As I sat at the bar, drinking out of a coconut, I thought to myself: The Twin Cities could use more places like this.

Wait, that makes it sound like I want more bars that serve cocktails in coconuts. While I found this tropical drink amusing, it was the entire vibe of the new bar and restaurant that had me smitten.

Subo opened quietly in early December in the old Hell's Kitchen space, half a block off the Nicollet Mall in downtown Minneapolis.

Even with its foodie inclinations (Asian tapas) and a complete re-imagining of the space, Subo hasn't necessarily garnered the tidal wave of attention that it deserves. The ownership team includes New York-tested chef Neil Guillen and well known Twin Cities businessman Jim Hays, plus a behind-the-scenes Kieran Folliard, who is helping Subo get established while overseeing his own Irish pub empire.

The concept

Subo is a Filipino word that means "to feed." Guillen, who previously worked at the Kuma Inn in New York, said Hays (a Kuma Inn customer) persuaded him to move to Minneapolis to run a restaurant inspired by his Filipino heritage.

With its railcar-narrow layout, small-plate menu and burgeoning bar scene, Subo could be on its way to becoming an Asian version of Barrio.

While Guillen's focus is on the kitchen, where he crafts traditional Filipino dishes as well as Southeast Asian favorites (the menu features a lot of seafood), he and general manager Johann Galera have made no secret of their nightlife aspirations. The front lounge is nearly twice the size of the dining room.

What's to like

More than the original Hell's Kitchen, Subo has maximized the vintage mystique of the 103-year-old Handicraft Guild Building. After gutting the interior, Guillen and company discovered cobblestone-like flooring under old carpet and plate glass windows behind wallboard.

To complete the transformation, they erected a wall of wooden shipping crates behind the 23-foot-long wormwood bar. It looks like the rear end of a delivery truck. But instead of vegetables and other goods, the crates display the bar's inventory of liquor bottles, back-lit in a neon blue glow. It's one of the more innovative bar designs in the Twin Cities. All of this makes Subo's lounge feel like a cleaned-up version of a dingy hangout on some darkened side street in Manila (or Minneapolis, for that matter).

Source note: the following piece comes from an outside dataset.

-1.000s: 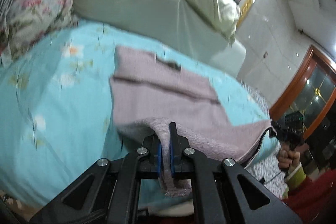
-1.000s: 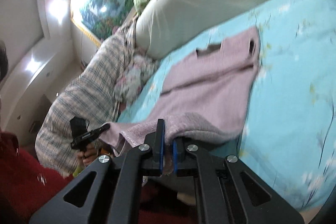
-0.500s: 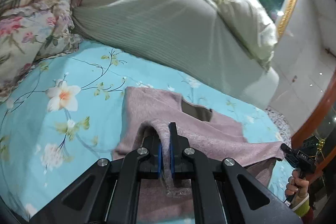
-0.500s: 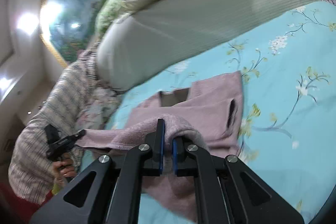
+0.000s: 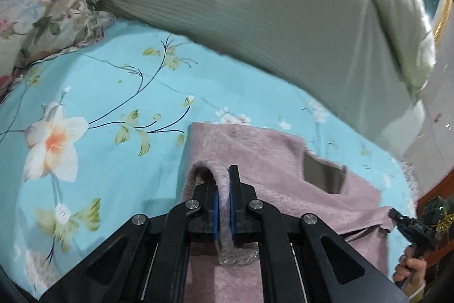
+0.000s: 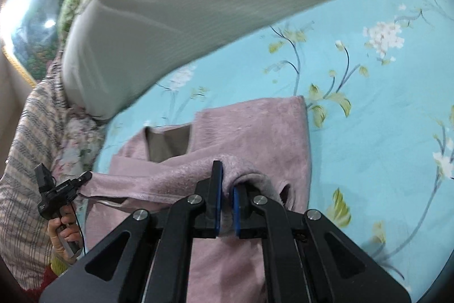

The cocktail list isn't exactly a mixology stunner, but it's fun and has variety. Currently, it includes a saketini, a pumpkin-pie martini, that coconut doozy and an energy drink named after boxing champ Manny Pacquiao, among other libations. In many of the cocktails they've subbed out traditional juice mixers for more Philippines-based ingredients, including kalamansi juice, buko juice (coconut) and kaffir leaf.

High-end finger food is hot right now, and some of Guillen's small plates could definitely be classified as sophisticated bar food. My suggestion: the roasted "pork candy," which is a Chinese-style sausage cut into coin-sized bites and dripping with palm sugar and lime gastrique. Try it during the twice-daily happy hour.

Needs work

The beer list would benefit from some more boutique brands. Also, management told me they plan to make Saturday night DJs a regular thing. It's a good idea. The size of last Friday's crowd was much smaller than Saturday's, which was bolstered by the presence of a couple of DJs.

Impact

Subo is near the busy corner where the Local and Barrio reside. But this end of the street can be deathly quiet. The cavalcade of late-night bar-goers who overrun those Nicollet Mall bars need to take a peek down the street. If you do, I see a coconut in your future.